--- START ---

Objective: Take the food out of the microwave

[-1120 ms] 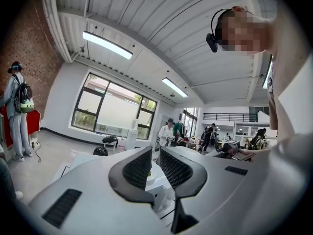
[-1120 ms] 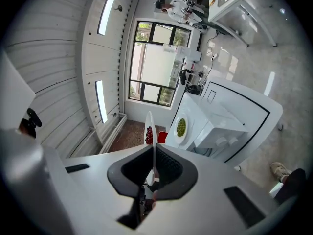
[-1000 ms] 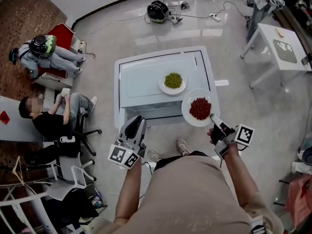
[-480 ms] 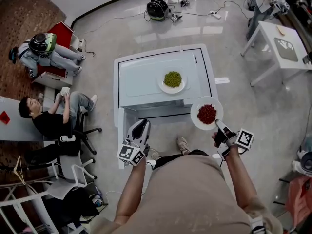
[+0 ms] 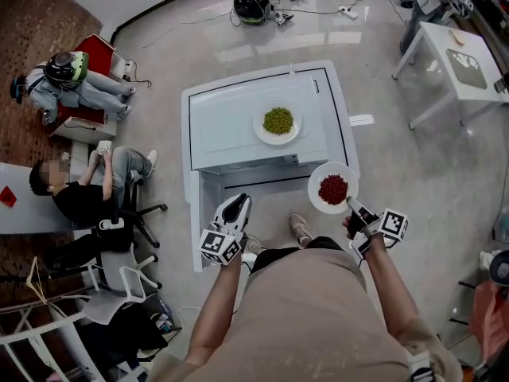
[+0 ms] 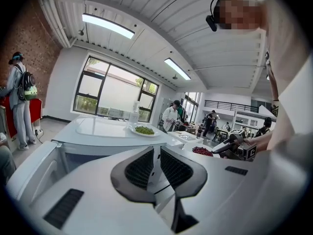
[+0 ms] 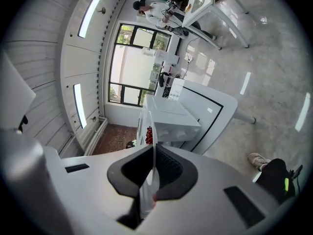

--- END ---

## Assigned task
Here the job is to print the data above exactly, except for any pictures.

## Answer space
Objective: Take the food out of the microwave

[-1120 ms] 
[-1120 ms] 
[-1000 ms] 
[-480 ms] 
[+0 ms] 
[+0 ms] 
[+0 ms] 

With this, the exercise is done.